Reproductive barriers as a byproduct of gene network evolution

Molecular analyses of closely related taxa have increasingly revealed the importance of higher-order genetic interactions in explaining the observed pattern of reproductive isolation between populations. Indeed, both empirical and theoretical studies have linked the process of speciation to complex genetic interactions. Gene Regulatory Networks (GRNs) capture the inter-dependencies of gene expression and encode information about an individual’s phenotype and development at the molecular level. As a result, GRNs can–in principle–evolve via natural selection and play a role in non-selective, evolutionary forces. Here, we develop a network-based model, termed the pathway framework, that considers GRNs as a functional representation of coding sequences. We then simulated the dynamics of GRNs using a simple model that included natural selection, genetic drift, and sexual reproduction and found that reproductive barriers can develop rapidly between allopatric populations experiencing identical selection pressure.
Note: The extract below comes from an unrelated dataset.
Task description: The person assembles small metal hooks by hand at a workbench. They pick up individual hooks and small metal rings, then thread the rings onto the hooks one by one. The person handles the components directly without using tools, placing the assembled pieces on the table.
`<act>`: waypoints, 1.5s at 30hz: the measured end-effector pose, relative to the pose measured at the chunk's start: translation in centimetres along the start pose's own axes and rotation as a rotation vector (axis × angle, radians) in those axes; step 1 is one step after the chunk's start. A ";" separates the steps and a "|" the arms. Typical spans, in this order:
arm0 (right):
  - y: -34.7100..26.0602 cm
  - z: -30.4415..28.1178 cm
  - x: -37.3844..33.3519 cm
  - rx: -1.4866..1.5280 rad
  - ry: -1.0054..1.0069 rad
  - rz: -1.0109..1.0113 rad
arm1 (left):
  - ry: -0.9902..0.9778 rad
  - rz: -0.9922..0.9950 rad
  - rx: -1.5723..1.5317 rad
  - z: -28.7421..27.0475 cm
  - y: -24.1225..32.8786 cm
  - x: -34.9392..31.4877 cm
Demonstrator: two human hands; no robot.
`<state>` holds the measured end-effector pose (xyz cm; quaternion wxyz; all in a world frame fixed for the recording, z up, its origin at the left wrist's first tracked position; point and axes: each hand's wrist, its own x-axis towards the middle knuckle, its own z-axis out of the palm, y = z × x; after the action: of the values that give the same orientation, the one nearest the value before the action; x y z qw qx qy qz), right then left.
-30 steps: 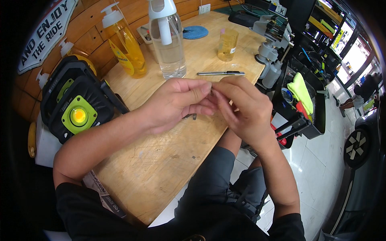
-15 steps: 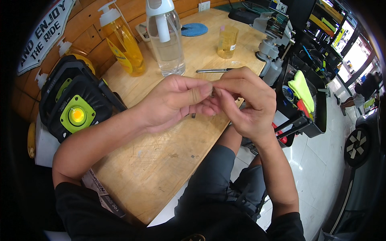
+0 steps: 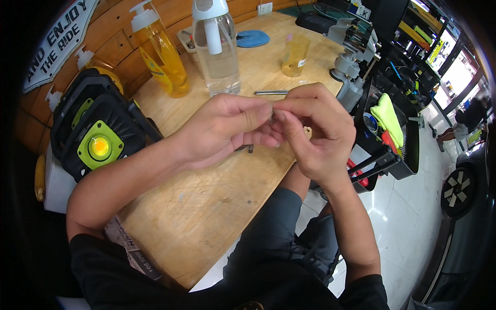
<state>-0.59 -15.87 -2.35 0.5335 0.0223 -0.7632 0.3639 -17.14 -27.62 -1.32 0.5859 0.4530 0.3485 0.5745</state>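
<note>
Above the wooden table [image 3: 206, 206], my left hand [image 3: 219, 129] and my right hand [image 3: 320, 132] meet fingertip to fingertip. Each pinches with thumb and index finger at a tiny dark piece [image 3: 273, 118], mostly hidden, whose kind I cannot make out. The other fingers of my left hand curl beneath it. Just beyond my hands lies a slim silver and dark pen-like stick [image 3: 269, 93], its right end hidden behind my right hand. A small dark object [image 3: 250, 149] rests on the tabletop below my left fingers, partly covered.
Behind my left hand stand a clear water bottle [image 3: 221, 70] and a pump bottle of yellow liquid [image 3: 164, 64]. Farther back are a yellow tumbler [image 3: 295, 58] and a blue round pad [image 3: 252, 39]. A work lamp [image 3: 99, 147] stands left; a black tool cart [image 3: 408, 155] stands right.
Both hands keep their pinch, with only slight shifts of the fingers. The whole view has moved a little, and more of the small dark object on the table shows.
</note>
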 end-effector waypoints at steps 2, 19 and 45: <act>-0.1 0.2 -0.1 0.008 0.008 0.005 | -0.003 -0.002 0.013 -0.1 -0.2 -0.1; -0.4 0.2 -0.1 -0.080 0.004 -0.024 | -0.031 -0.054 -0.036 0.1 0.4 -0.2; 0.9 1.3 -1.7 -0.073 0.046 0.185 | 0.222 -0.118 0.128 0.5 -0.4 0.0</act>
<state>-1.27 -16.59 -4.48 0.5154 -0.0761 -0.7624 0.3838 -16.50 -27.66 -1.49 0.5466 0.4019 0.4731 0.5620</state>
Further, we show that alleles involved in reproductive isolation can predate the allopatric separation of populations and that the number of interacting loci involved in genetic incompatibilities, i.e., the order, is often high simply as a by-product of the networked structure of GRNs. Finally, we discuss how results from the pathway framework are consistent with observed empirical patterns for genes putatively involved in post-zygotic isolation. Taken together, this study adds support for the central role of gene networks in speciation and in evolution more broadly.